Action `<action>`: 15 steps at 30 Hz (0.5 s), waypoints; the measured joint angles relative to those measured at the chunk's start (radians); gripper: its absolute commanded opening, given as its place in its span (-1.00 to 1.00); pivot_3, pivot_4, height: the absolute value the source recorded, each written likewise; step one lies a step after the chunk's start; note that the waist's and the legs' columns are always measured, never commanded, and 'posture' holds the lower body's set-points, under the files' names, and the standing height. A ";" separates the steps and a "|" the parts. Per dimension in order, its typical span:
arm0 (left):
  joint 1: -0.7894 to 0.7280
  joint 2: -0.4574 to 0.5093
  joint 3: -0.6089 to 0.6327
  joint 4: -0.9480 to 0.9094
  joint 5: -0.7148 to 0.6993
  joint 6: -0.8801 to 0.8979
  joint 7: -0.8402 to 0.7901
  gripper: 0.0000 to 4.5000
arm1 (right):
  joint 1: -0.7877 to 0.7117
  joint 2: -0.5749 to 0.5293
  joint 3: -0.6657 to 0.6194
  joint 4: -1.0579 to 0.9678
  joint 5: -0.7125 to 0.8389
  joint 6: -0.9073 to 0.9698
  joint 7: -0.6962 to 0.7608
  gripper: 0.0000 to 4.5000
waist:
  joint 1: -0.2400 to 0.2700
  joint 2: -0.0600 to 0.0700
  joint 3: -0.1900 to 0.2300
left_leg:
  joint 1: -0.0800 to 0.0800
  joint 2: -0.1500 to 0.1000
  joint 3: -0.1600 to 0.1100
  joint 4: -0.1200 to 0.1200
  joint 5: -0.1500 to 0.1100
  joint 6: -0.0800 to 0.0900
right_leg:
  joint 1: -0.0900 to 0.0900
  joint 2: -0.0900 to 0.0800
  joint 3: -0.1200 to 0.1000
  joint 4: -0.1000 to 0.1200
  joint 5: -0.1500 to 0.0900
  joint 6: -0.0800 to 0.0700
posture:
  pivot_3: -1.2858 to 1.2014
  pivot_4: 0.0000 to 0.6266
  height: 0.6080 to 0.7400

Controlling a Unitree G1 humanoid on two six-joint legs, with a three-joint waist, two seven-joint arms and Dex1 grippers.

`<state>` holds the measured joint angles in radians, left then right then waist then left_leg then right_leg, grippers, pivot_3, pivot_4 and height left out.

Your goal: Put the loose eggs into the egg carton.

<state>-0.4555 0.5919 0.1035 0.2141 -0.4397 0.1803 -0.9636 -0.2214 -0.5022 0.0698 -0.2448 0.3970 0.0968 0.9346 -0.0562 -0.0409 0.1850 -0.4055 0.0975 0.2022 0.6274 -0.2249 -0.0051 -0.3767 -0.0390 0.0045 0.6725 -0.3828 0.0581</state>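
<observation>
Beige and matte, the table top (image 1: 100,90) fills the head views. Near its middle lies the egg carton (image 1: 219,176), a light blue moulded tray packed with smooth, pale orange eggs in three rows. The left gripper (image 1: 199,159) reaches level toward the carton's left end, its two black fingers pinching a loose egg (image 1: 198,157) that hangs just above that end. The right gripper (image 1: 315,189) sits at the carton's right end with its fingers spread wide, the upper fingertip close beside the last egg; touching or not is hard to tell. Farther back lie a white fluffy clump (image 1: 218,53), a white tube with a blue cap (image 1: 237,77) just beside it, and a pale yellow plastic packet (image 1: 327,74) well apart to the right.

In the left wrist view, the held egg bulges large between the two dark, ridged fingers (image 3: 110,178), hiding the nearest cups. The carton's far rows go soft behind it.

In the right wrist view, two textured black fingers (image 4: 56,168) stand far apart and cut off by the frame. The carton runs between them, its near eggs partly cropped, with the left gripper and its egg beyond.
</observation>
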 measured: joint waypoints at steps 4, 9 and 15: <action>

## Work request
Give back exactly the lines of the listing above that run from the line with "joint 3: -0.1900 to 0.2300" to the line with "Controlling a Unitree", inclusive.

## Answer section
  joint 3: -0.1900 to 0.2300
left_leg:
  joint 1: -0.0800 to 0.0800
  joint 2: -0.1500 to 0.1000
  joint 3: -0.1600 to 0.1100
  joint 4: -0.1200 to 0.1200
  joint 5: -0.1500 to 0.1100
  joint 6: -0.0800 to 0.0900
right_leg:
  joint 1: -0.0900 to 0.0900
  joint 2: -0.0900 to 0.0800
  joint 3: -0.1200 to 0.1000
  joint 4: -0.1000 to 0.1200
  joint 5: -0.1500 to 0.0900
  joint 6: -0.0800 to 0.0700
posture:
  pivot_3: -1.2858 to 1.2014
  pivot_4: 0.0000 to 0.6266
  height: 0.6080 to 0.7400

Controlling a Unitree G1 humanoid on two six-joint legs, with a three-joint waist, two seven-joint arms and Dex1 grippers.

No further output is required here.